I'll leave this to dry for a few days and test it again. Judging by the light corrosion on some internal screws I'd say that it's been wet for some considerable time. Unlike the Dostar and Rolec connectors, that have a drain hole at the bottom, this connector does not, so any water that gets in cannot get out. I shall drill a small drain hole in the bottom before I reassemble it!

The moral of this story is to get your cables periodically inspected and tested. It only takes a few minutes to do, and is well worth it for peace of mind. I doubt there's a risk from having a degraded cable like this, but there is a possibility that it would just trip the RCB/RCBO, and so stop you being able to charge. Could be a nuisance if away somewhere and reliant on getting a charge from a destination charge point.

Finally, if anyone wants their cables checked (not ones tethered to equipment) and they are within reasonable travelling distance from me (roughly half way between Salisbury and Shaftesbury, just off the A30) I will happily test them for free.

 

[Glan gluaisne]

Just had a deeper look inside:

This cable has been coiled up in a cupboard inside the house since I sold the i3 earlier in November, yet it still has all this water around the contact pins.
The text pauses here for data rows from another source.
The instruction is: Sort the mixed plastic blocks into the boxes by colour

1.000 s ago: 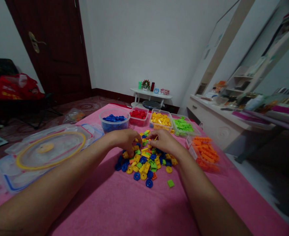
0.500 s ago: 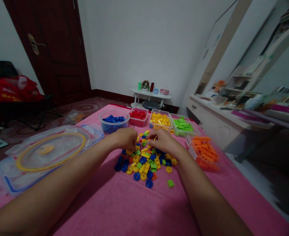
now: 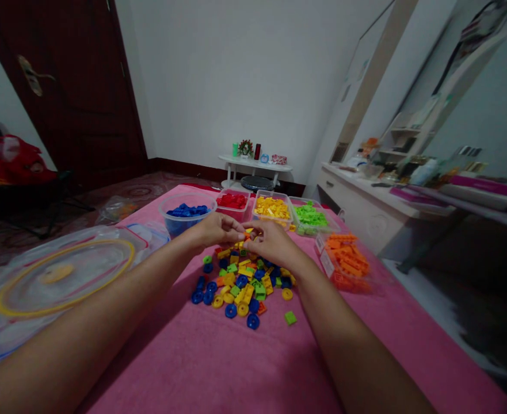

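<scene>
- The left hand and right hand met above the far part of the pile of toy blocks, fingertips close together and finger gaps narrow.
- A small orange piece showed between the fingertips; which of the hands gripped it could not be determined.
- The pile lay loose on the pink tabletop, below and on the near side of the hands. It contained yellow, green, blue and orange parts, including ring-shaped wheels.
- One green block lay apart from the pile, at its near right.
- A blue wheel lay at the near edge of the pile.
- Four clear containers stood in a row beyond the pile, from left to right: a round tub of blue parts, then the red-block box, the yellow-block box and the green-block box.
- The orange-block box stood right of the pile.
- Clear lids lay at the left, overlapping; one had a yellow rim.
</scene>
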The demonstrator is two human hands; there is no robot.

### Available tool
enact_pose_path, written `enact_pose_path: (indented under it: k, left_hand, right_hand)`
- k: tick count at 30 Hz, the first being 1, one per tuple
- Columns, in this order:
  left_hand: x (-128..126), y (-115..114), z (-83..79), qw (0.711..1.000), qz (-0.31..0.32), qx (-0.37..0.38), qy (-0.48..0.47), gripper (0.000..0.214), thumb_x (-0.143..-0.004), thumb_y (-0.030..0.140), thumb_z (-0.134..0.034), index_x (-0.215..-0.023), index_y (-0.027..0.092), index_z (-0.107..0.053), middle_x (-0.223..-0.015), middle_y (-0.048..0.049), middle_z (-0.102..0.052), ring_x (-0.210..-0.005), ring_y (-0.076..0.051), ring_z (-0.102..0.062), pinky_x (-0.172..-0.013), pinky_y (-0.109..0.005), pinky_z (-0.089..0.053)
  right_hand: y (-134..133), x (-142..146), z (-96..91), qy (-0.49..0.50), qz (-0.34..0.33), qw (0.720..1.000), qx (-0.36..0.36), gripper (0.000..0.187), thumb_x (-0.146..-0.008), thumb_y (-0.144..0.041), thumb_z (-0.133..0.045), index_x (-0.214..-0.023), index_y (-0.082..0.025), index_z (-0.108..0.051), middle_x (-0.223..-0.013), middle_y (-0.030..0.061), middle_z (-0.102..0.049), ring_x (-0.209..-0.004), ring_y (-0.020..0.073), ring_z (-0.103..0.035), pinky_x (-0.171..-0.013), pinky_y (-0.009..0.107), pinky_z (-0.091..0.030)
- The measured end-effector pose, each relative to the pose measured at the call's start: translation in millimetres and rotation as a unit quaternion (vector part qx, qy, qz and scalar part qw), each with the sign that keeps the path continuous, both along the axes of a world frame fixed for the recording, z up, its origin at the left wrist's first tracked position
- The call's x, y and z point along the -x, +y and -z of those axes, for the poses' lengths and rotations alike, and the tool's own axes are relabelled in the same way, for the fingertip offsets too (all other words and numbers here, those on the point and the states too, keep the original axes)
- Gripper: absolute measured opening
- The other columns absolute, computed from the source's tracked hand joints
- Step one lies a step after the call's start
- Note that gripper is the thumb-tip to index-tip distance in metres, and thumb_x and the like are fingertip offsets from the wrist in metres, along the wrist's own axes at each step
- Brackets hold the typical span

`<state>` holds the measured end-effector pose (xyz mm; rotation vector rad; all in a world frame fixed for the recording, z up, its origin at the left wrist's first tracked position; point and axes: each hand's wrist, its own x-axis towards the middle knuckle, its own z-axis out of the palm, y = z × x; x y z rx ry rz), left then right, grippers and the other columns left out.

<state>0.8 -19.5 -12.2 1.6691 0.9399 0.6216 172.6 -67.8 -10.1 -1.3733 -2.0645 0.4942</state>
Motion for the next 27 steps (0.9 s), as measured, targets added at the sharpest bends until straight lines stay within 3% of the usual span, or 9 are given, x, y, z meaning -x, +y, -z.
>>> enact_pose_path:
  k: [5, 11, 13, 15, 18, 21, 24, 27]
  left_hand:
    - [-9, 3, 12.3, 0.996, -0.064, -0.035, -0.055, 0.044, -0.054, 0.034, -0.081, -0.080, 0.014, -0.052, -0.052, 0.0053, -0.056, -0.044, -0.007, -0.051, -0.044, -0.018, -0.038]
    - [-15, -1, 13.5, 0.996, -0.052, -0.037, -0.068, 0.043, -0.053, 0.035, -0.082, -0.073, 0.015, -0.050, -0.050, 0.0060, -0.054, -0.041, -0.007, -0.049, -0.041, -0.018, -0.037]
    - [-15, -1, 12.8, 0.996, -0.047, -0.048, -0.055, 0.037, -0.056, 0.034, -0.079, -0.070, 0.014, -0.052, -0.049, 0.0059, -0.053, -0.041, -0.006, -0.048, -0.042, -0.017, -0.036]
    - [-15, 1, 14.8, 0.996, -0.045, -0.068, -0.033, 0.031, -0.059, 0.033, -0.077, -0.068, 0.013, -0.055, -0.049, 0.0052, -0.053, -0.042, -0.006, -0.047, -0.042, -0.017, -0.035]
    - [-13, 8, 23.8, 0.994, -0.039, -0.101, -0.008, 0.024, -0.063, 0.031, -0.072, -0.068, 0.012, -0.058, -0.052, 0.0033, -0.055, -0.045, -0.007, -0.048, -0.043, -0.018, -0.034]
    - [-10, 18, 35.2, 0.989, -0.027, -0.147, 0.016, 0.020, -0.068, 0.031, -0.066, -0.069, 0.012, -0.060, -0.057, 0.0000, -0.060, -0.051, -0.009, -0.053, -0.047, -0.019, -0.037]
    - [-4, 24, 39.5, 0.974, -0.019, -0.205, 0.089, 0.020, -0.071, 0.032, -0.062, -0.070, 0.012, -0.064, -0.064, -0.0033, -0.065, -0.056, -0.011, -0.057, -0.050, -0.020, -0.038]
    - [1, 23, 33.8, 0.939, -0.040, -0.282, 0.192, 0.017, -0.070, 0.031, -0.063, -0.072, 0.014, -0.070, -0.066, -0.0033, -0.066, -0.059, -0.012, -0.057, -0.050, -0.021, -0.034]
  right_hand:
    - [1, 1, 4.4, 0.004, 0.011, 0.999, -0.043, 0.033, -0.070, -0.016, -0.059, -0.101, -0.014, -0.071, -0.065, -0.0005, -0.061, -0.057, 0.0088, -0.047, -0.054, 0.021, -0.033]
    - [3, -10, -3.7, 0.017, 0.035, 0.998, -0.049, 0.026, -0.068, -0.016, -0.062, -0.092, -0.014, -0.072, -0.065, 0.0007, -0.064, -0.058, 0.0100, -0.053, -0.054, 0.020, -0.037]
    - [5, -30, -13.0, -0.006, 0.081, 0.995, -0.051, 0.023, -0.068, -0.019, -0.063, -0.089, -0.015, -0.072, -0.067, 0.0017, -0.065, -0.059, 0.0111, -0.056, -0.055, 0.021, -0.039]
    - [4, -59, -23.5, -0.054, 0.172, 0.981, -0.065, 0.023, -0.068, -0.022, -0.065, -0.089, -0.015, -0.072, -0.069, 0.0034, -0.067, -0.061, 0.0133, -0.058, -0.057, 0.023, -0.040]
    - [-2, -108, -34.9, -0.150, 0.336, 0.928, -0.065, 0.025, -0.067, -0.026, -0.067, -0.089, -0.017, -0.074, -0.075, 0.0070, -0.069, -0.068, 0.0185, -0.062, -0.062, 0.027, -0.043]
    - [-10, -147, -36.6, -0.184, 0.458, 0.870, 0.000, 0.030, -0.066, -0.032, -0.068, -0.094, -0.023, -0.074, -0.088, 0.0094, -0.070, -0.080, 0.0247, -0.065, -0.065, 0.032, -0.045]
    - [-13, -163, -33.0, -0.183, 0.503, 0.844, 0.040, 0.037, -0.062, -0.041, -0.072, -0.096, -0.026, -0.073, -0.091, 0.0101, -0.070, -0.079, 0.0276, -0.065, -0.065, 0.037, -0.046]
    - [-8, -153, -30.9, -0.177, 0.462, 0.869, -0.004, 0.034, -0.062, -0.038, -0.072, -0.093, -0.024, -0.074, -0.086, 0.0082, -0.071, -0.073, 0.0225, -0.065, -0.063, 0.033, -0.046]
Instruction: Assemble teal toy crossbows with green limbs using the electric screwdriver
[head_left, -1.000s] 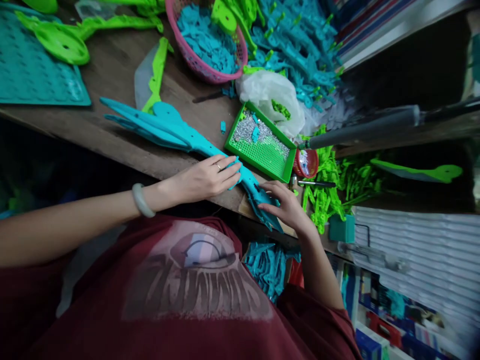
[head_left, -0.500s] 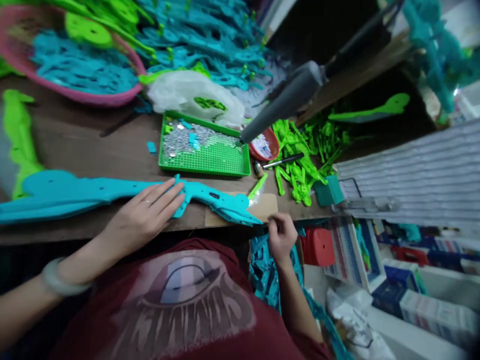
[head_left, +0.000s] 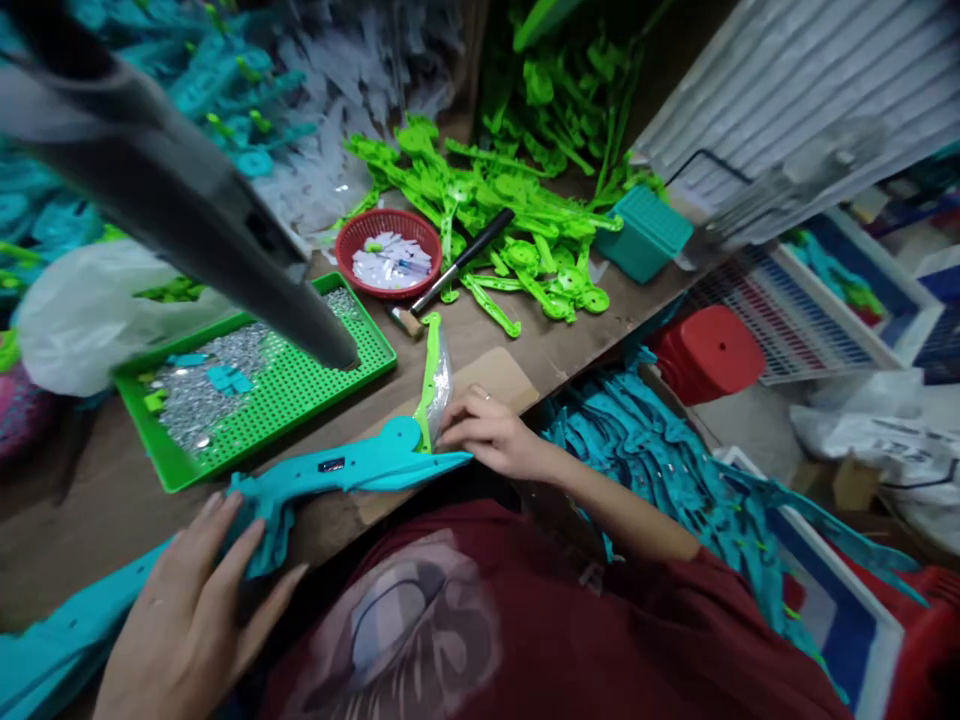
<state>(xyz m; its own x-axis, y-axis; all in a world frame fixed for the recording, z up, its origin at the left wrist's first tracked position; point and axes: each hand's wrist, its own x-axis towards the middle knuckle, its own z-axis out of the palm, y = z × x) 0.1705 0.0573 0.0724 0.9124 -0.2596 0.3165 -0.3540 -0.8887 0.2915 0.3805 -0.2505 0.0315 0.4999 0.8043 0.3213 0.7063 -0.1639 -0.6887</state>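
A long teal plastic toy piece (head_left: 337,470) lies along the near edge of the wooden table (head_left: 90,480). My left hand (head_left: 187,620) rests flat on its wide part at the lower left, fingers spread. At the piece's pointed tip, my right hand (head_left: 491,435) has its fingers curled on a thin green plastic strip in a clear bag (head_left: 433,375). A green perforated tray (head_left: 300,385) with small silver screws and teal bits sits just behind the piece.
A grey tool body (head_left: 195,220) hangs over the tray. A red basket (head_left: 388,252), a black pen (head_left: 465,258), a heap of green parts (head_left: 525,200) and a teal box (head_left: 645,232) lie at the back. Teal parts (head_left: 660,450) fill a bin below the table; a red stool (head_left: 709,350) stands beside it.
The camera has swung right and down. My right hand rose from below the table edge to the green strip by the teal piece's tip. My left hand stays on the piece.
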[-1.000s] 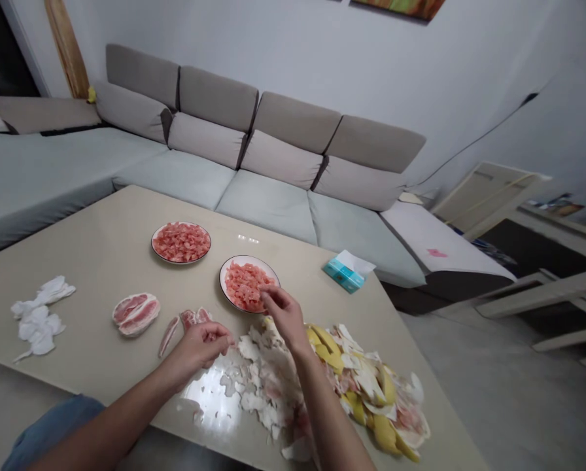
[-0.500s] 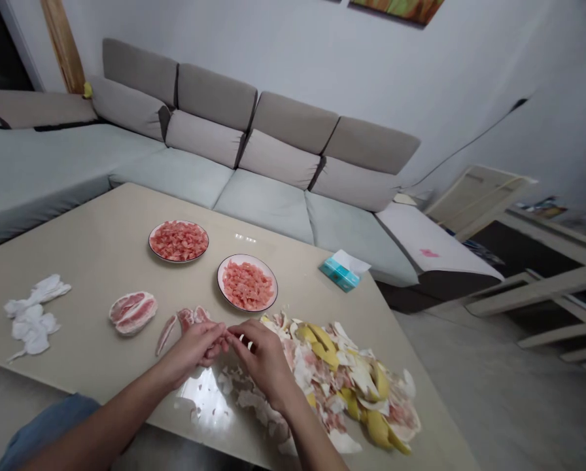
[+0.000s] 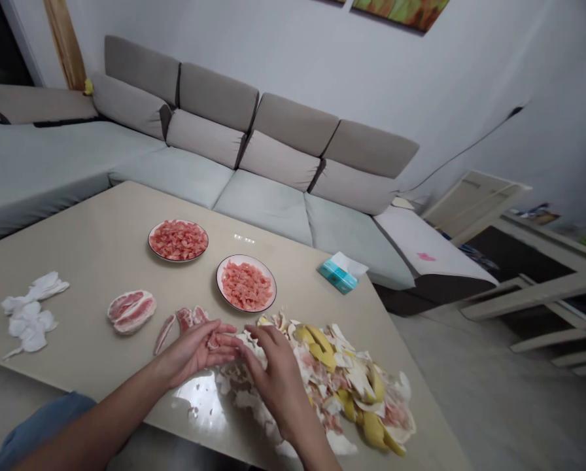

Clearly the O seals around the contracts don't seem to be doing much! I'll smear some silicone grease around the outside of these when I put it back together again, once it's dried out.

 

[Oil4AsphaultOnly]

Wouldn't storing them indoors be better advice (like storage shed, or just a weatherproof plastic bin? I never keep any portable cables stored outdoors.

Besides, however the moisture got in, that should be where it goes out.

 

[Glan gluaisne]

Wouldn't storing them indoors be better advice (like storage shed, or just a weatherproof plastic bin? I never keep any portable cables stored outdoors.

Besides, however the moisture got in, that should be where it goes out.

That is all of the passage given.